# INSTRUCTIONS FOR THE TASK:
Set down the material in full. Keep every line exactly as it is.

# DATA SECTION:
_ _ _

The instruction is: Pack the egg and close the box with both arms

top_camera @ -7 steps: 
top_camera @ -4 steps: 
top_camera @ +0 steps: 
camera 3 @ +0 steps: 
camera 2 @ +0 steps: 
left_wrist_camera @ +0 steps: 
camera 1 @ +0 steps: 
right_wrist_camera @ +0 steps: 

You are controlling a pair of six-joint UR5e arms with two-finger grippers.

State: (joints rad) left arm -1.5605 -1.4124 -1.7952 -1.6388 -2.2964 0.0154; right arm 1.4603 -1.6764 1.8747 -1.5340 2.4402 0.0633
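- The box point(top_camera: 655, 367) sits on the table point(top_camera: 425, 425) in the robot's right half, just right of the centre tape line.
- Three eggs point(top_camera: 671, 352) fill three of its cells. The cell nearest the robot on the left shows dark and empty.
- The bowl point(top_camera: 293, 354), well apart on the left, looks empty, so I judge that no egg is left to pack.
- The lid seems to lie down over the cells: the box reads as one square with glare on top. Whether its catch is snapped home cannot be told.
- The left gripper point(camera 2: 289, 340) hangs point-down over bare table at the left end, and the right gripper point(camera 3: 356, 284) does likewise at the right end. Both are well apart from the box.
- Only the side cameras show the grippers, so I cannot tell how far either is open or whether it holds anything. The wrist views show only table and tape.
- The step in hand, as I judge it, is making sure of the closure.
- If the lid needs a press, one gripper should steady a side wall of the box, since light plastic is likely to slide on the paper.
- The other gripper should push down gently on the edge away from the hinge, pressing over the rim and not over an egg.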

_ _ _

# YOUR RESPONSE:
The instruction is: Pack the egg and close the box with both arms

top_camera @ -7 steps: 
top_camera @ -4 steps: 
top_camera @ +0 steps: 
camera 3 @ +0 steps: 
camera 2 @ +0 steps: 
left_wrist_camera @ +0 steps: 
camera 1 @ +0 steps: 
right_wrist_camera @ +0 steps: 

You are controlling a pair of six-joint UR5e arms with two-finger grippers.

State: (joints rad) left arm -1.5605 -1.4124 -1.7952 -1.6388 -2.2964 0.0154; right arm 1.4603 -1.6764 1.8747 -1.5340 2.4402 0.0633
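- The box point(top_camera: 655, 367) sits on the table point(top_camera: 425, 425) in the robot's right half, just right of the centre tape line.
- Three eggs point(top_camera: 671, 352) fill three of its cells. The cell nearest the robot on the left shows dark and empty.
- The bowl point(top_camera: 293, 354), well apart on the left, looks empty, so I judge that no egg is left to pack.
- The lid seems to lie down over the cells: the box reads as one square with glare on top. Whether its catch is snapped home cannot be told.
- The left gripper point(camera 2: 289, 340) hangs point-down over bare table at the left end, and the right gripper point(camera 3: 356, 284) does likewise at the right end. Both are well apart from the box.
- Only the side cameras show the grippers, so I cannot tell how far either is open or whether it holds anything. The wrist views show only table and tape.
- The step in hand, as I judge it, is making sure of the closure.
- If the lid needs a press, one gripper should steady a side wall of the box, since light plastic is likely to slide on the paper.
- The other gripper should push down gently on the edge away from the hinge, pressing over the rim and not over an egg.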

That completes the response to the exercise.